Start of DATA EXCERPTS

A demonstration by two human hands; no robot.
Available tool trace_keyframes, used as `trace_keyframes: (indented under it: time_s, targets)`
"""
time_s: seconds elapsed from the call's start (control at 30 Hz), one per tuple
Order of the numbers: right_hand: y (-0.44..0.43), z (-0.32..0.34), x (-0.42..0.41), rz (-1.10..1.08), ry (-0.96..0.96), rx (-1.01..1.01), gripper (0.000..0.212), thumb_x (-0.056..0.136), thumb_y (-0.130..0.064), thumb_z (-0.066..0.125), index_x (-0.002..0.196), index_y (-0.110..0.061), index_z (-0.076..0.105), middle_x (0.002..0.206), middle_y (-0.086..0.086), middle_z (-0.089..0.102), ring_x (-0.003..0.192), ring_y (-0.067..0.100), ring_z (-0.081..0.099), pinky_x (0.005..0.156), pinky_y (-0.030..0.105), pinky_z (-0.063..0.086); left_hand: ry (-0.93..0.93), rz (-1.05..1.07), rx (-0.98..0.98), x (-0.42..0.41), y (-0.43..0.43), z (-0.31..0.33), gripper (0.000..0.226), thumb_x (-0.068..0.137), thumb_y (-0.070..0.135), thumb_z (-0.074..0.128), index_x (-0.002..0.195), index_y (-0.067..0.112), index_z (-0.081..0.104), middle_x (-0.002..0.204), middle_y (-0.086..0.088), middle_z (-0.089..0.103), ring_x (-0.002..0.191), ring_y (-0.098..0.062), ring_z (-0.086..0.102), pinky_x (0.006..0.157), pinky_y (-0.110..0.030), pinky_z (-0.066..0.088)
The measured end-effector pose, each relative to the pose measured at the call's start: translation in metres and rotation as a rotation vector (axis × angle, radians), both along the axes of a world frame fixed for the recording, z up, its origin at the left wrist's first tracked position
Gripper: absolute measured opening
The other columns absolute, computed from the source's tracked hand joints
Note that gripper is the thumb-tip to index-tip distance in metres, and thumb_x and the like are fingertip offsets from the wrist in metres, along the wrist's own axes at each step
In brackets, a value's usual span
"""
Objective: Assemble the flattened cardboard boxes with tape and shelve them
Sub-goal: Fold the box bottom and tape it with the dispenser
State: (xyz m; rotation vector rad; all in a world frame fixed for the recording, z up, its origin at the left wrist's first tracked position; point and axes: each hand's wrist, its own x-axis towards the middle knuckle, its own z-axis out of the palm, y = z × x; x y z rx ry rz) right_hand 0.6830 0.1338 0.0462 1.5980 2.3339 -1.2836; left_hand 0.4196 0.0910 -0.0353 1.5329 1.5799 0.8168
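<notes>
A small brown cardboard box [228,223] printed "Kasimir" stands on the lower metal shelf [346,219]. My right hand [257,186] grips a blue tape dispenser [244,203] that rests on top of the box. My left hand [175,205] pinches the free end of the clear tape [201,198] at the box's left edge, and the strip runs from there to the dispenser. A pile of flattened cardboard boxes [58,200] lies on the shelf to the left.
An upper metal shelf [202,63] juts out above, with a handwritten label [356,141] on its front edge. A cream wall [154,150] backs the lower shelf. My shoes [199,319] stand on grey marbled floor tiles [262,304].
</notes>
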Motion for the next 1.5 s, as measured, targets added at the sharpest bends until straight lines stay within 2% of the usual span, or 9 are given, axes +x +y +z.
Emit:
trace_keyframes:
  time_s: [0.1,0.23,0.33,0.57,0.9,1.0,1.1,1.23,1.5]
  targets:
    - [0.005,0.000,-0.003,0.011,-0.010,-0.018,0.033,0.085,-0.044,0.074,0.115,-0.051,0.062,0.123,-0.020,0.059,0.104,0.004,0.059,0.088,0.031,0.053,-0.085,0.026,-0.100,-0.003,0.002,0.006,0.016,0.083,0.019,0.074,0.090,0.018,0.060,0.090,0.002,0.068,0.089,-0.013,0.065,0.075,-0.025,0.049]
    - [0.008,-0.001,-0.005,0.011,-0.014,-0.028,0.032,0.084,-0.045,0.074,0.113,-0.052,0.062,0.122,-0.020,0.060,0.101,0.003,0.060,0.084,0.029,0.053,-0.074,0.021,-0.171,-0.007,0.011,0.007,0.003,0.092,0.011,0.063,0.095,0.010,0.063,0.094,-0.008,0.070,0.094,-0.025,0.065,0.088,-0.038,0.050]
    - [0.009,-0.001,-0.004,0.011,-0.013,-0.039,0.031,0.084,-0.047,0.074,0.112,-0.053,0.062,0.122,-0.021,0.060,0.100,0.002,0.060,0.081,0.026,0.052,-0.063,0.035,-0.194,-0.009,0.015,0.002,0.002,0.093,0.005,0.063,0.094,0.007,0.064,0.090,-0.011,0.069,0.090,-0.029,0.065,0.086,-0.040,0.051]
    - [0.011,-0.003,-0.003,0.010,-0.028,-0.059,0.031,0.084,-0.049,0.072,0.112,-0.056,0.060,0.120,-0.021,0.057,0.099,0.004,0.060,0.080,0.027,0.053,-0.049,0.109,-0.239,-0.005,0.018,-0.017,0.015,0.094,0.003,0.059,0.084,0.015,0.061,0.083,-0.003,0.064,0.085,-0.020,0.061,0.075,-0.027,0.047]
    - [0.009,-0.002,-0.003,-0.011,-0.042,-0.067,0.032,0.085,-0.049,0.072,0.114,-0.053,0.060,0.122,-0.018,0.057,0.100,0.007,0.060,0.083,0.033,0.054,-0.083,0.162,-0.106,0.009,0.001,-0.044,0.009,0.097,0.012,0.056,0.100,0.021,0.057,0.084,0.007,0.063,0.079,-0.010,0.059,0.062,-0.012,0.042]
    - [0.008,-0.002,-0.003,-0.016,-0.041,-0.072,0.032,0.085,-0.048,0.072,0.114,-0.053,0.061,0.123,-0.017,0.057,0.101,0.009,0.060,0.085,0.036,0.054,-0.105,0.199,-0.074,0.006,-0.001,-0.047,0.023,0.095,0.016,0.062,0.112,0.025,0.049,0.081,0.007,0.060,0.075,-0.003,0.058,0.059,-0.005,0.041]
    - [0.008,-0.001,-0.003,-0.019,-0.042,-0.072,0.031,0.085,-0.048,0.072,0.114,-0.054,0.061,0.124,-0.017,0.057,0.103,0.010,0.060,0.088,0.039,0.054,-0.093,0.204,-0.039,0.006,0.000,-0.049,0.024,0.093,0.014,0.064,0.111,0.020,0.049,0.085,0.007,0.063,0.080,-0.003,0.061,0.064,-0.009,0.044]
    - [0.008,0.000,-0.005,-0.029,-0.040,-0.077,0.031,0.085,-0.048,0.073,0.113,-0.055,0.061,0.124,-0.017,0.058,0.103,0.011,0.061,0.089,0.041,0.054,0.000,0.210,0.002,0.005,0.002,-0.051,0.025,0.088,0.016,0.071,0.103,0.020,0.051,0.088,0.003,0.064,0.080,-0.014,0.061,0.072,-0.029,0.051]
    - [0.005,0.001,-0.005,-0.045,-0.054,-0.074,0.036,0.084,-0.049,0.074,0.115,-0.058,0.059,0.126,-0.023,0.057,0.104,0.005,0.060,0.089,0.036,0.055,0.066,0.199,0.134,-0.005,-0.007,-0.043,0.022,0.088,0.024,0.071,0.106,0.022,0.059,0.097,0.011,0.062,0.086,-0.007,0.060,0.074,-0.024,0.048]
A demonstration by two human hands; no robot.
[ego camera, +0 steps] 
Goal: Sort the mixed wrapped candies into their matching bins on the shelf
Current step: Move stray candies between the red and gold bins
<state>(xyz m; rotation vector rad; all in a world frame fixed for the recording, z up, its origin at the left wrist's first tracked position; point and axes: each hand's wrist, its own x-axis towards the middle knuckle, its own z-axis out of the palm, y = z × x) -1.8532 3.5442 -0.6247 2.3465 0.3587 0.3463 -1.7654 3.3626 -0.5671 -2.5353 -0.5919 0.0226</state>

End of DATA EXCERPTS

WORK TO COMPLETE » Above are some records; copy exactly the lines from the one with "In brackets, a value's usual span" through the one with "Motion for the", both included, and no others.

RESPONSE TO THE EXERCISE »
In brackets, a value's usual span
"""
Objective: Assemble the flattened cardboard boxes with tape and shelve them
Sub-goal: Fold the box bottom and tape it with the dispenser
State: (xyz m; rotation vector rad; all in a world frame fixed for the recording, z up, its origin at the left wrist's first tracked position; point and axes: each hand's wrist, its own x-axis towards the middle knuckle, its own z-axis out of the palm, y = z × x; x y z rx ry rz) right_hand 0.6830 0.1338 0.0462 1.5980 2.3339 -1.2836; left_hand 0.4196 0.0910 -0.0353 1.5329 1.5799 0.8168
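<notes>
A small brown cardboard box [228,223] printed "Kasimir" stands on the lower metal shelf [346,219]. My right hand [257,186] grips a blue tape dispenser [244,203] that rests on top of the box. My left hand [175,205] pinches the free end of the clear tape [201,198] at the box's left edge, and the strip runs from there to the dispenser. A pile of flattened cardboard boxes [58,200] lies on the shelf to the left.
An upper metal shelf [202,63] juts out above, with a handwritten label [356,141] on its front edge. A cream wall [154,150] backs the lower shelf. My shoes [199,319] stand on grey marbled floor tiles [262,304].
</notes>
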Motion for the next 1.5 s, as measured, targets added at the sharpest bends until straight lines stay within 2% of the usual span, or 9 are given, axes +x +y +z.

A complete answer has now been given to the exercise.